220 mov al,[edi+4] ; Get name+flags.
221 push ax ; Just save it for now.
code_INTERPRET () at nasmjf.asm:222
222 call _TCFA ; Convert dictionary entry (in %edi) to codeword pointer.
So TCFA is the internal label for the Forth word
">CFA" which I read as "To CFA" and Jones guesses
probably means "Code Field Address". It's job is
to take the given pointer to a word and return a
pointer to the word's code. Neat.
_TCFA () at nasmjf.asm:386
386 xor eax,eax
387 add edi,4 ; Skip link pointer.
388 mov al,[edi] ; Load flags+len into %al.
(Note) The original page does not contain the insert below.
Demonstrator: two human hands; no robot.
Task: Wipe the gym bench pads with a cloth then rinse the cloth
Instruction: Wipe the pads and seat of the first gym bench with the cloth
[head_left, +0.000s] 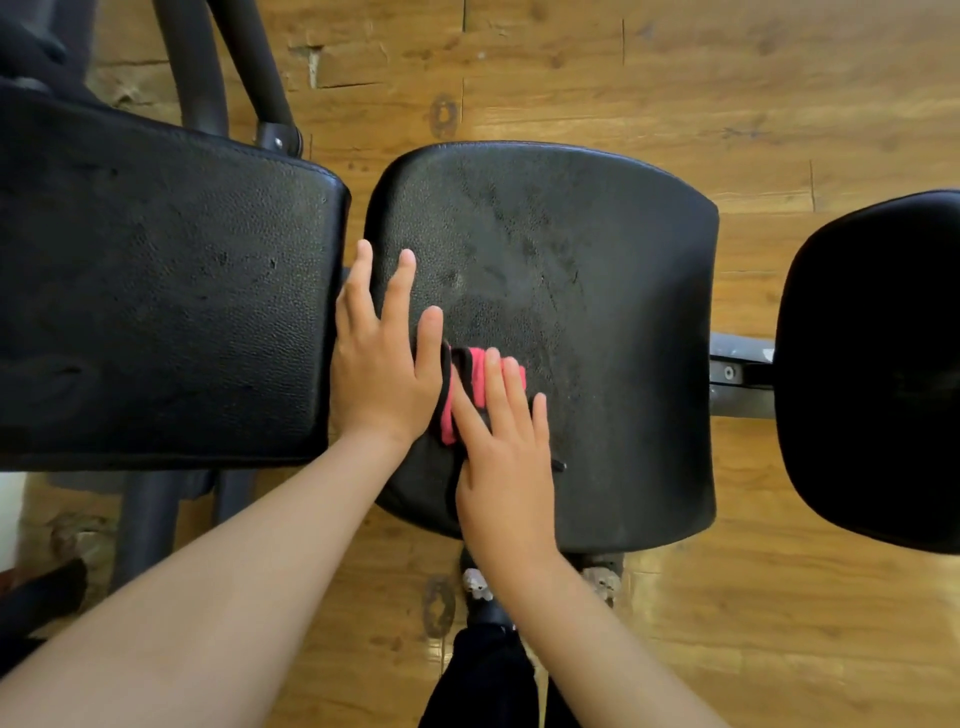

389 inc edi ; Skip flags+len byte.
390 and al,F_LENMASK ; Just the length, not the flags.
391 add edi,eax ; Skip the name.
392 add edi,3 ; The codeword is 4-byte aligned.
393 and edi,-3
394 ret
Then we return to INTERPRET again now that the edi
register contains the address of the matched word's
code (in this case, the code for FIND).
We can be in immediate mode and/or executing state.
In this case, we are NOT in immediate mode.
code_INTERPRET () at nasmjf.asm:223
223 pop ax
code_INTERPRET () at nasmjf.asm:224
224 and al,F_IMMED ; is IMMED flag set?
225 mov eax,edi
226 jnz .execute ; If IMMED, jump straight to executing.
We ARE in executing state.
227 jmp .check_state
code_INTERPRET.check_state () at nasmjf.asm:238
238 mov edx,[var_STATE]
239 test edx,edx
240 jz .execute ; Jump if executing.
code_INTERPRET.execute () at nasmjf.asm:253
253 mov ecx,[interpret_is_lit] ; Literal?
254 test ecx,ecx ; Literal?
255 jnz .do_literal
To execute the matched word, we simply jump
to the code address...
259 jmp [eax]
...and now we're executing FIND, just as expected.
code_FIND () at nasmjf.asm:478
478 pop ecx ; length of word
479 pop edi ; buffer with word
480 call _FIND
_FIND () at nasmjf.asm:485
485 push esi ; _FIND! Save esi, we'll use this reg for string comparison
...
I'm not even sure what FIND is looking for now
since I didn't bother examining any memory during
the rest of the run. I was just happy to see the
interpreter finding and executing the requested
word!
Eventually it got through the linked list and didn't
match anything.
_FIND.test_word () at nasmjf.asm:490
490 test edx,edx ; NULL pointer? (end of the linked list)
491 je .not_found
_FIND.not_found () at nasmjf.asm:521
521 pop esi
_FIND.not_found () at nasmjf.asm:522
And then Forth exited normally having run out
of code (the interpreter does not yet loop, so
it always exits after the first bit of input.
190 mov eax, 1 ; exit syscall
191 int 80h ; call kernel
[Inferior 1 (process 2531) exited normally]
Next will be handling numeric literals.